Friday, August 24, 2012

Fill Your Weekend with Sci-Fi Adventure: Sullivan's War

Sullivan's War is still going strong! In fact, when I released it in July, Sullivan's War: The Complete Adventure quickly overtook all of my other titles, becoming my best-seller. If you'd like to check it out, eBook copies are available from:

Links to the other international Kindle stores--and my web store, if you would like a signed print edition--can be found here.

See what reviewers are saying about Sullivan's War :

"Michael K. Rose nailed it with nonstop action, great characters, and an enticing plot line."

"Michael K. Rose has renewed my interest in science fiction with Sullivan's War."

"A sci-fi thriller that definitely delivers!"

Tuesday, August 21, 2012

Is Your Novel "Too Long?"

"Wait just a tick," you've just said to yourself. "Didn't he recently write a blog post entitled 'Is Your Novel "Long Enough?"'" Yes, that elaborately-punctuated query is correct. I did, and it is here. But I have been perusing the book blog Book Riot (which is fantastic, by the way) and came across these two posts: "Every Book I Read Needs to be at Least 50 Pages Shorter"and "The Problem with 500-Page Books." These are two readers who, generally speaking, do not like long books. They find them fluffy and meandering. The comments to those posts consisted of those who agreed whole-heartedly and those who felt it was their duty to berate the authors for not having attention spans of steel. Comments from my post "Is Your Novel 'Long Enough'" also came down on both sides of the argument, which is to be expected.

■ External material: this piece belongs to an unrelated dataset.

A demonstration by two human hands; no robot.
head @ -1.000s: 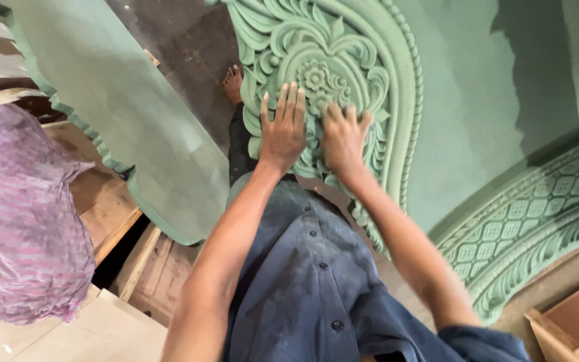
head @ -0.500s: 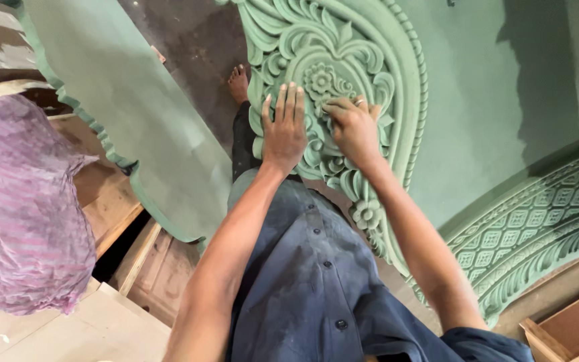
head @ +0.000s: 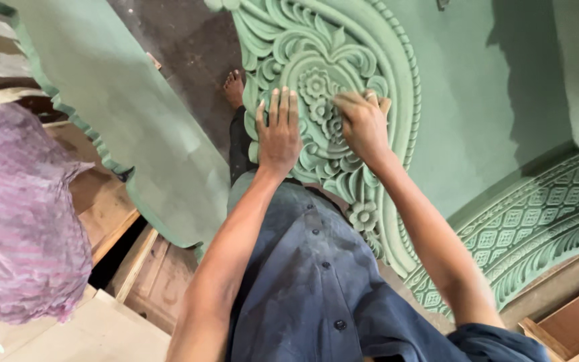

So I'd like to ask those of you who prefer novels over novellas and short stories: How long is too long? Does it depend on the story, or will you simply pass on a book that has too many pages, no matter how good it looks? I have Stephen King's expanded edition of The Stand sitting on my shelf, which comes in at a  doorstop-ian 1150 pages. And I do have to admit, I'm reluctant to begin it. I also notice that the three books that make up The Lord of the Rings are about the same combined length. 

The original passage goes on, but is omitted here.